* **Assignment**:
Please return every line below that contains the string "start".
□ □ □
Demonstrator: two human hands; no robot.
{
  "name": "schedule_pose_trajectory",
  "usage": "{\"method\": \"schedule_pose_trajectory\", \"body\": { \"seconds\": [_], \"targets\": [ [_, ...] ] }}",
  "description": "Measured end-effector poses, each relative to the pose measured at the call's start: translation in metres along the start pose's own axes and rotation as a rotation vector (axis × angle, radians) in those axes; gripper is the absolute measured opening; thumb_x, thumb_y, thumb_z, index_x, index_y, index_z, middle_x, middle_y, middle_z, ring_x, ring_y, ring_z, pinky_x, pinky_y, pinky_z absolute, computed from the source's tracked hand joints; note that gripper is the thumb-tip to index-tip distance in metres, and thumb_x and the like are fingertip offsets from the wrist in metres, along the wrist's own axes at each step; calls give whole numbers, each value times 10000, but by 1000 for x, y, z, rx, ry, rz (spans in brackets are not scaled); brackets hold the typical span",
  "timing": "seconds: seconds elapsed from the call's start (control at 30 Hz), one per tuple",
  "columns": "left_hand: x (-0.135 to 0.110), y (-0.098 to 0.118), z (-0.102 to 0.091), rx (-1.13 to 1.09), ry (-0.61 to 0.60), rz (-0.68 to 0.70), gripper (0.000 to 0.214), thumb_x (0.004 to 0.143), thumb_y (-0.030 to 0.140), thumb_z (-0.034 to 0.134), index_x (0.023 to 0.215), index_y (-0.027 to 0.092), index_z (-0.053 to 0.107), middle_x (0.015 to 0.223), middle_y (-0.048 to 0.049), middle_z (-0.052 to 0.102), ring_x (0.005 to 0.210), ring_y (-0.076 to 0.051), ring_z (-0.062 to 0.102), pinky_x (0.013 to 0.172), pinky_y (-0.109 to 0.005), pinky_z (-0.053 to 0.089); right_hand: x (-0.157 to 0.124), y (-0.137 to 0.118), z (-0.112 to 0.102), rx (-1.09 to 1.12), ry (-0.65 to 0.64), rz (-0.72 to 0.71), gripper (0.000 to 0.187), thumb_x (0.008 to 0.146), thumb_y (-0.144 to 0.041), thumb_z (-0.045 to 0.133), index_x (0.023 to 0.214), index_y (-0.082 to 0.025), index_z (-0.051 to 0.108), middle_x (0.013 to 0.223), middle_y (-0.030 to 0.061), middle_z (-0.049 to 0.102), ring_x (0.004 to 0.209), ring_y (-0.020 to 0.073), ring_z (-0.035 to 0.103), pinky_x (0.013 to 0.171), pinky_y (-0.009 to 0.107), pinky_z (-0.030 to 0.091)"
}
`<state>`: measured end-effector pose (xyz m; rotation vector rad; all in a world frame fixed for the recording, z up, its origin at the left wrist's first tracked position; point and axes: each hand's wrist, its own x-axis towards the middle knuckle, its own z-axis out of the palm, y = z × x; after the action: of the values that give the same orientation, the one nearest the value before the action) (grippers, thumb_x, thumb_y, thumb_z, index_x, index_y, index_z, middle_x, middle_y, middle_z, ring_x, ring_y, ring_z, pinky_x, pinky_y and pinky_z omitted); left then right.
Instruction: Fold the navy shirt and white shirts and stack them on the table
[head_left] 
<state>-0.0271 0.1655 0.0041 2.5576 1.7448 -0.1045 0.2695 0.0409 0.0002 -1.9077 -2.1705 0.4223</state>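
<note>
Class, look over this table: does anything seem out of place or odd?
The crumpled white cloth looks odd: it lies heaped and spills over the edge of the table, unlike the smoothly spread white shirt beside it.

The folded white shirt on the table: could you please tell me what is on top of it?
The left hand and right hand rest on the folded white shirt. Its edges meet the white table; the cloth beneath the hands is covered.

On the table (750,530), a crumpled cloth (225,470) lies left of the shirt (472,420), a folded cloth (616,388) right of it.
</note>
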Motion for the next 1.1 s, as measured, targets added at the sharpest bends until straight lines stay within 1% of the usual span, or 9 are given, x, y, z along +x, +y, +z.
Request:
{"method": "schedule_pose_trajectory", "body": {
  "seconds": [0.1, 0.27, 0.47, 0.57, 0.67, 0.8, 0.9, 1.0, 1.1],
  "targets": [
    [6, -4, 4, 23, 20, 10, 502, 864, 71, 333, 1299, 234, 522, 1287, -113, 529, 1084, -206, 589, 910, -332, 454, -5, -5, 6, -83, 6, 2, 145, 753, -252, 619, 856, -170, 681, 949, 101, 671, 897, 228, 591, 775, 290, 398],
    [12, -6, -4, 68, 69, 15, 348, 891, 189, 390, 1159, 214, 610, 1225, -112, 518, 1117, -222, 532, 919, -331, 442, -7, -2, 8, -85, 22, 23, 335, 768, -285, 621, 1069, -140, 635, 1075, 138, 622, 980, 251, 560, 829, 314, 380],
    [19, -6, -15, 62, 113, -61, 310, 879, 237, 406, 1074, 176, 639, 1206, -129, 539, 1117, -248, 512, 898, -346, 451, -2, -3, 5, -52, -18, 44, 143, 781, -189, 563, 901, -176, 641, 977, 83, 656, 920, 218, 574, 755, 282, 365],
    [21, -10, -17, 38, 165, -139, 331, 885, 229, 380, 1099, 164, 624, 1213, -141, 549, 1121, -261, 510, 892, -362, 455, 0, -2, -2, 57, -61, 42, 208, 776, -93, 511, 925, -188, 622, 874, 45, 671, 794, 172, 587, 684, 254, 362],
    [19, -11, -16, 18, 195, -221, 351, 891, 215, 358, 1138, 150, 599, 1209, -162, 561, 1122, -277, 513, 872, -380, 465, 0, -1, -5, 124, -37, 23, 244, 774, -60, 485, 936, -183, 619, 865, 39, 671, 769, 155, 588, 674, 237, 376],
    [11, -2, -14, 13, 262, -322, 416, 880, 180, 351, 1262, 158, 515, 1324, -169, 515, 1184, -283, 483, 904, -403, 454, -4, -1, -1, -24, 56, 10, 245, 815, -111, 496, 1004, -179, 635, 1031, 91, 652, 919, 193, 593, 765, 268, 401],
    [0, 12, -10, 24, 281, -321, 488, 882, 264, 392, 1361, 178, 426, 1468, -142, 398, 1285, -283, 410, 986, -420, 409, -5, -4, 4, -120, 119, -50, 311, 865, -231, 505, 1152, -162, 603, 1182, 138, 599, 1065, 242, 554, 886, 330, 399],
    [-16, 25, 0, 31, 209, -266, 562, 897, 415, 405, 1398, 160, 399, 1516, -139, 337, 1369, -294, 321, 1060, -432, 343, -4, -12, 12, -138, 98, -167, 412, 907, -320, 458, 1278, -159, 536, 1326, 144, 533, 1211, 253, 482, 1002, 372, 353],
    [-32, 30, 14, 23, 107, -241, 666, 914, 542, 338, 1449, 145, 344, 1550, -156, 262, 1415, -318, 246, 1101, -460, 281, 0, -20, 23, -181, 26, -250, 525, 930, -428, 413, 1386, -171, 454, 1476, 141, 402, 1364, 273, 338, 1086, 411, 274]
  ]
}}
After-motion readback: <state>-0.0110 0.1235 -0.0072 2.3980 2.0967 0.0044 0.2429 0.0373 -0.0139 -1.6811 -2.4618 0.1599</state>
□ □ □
* **The completed task**:
  "description": "Measured end-effector poses, each relative to the pose measured at the call's start: translation in metres along the start pose's own axes and rotation as a rotation vector (axis × angle, radians) in those axes; gripper is the absolute measured opening; thumb_x, thumb_y, thumb_z, index_x, index_y, index_z, middle_x, middle_y, middle_z, ring_x, ring_y, ring_z, pinky_x, pinky_y, pinky_z absolute, computed from the source's tracked hand joints; note that gripper is the thumb-tip to index-tip distance in metres, and thumb_x and the like are fingertip offsets from the wrist in metres, along the wrist's own axes at each step; calls give whole numbers, each value times 10000, but by 1000 for x, y, z, rx, ry, rz (spans in brackets are not scaled); brackets hold the typical span",
  "timing": "seconds: seconds elapsed from the call's start (control at 30 Hz), one per tuple",

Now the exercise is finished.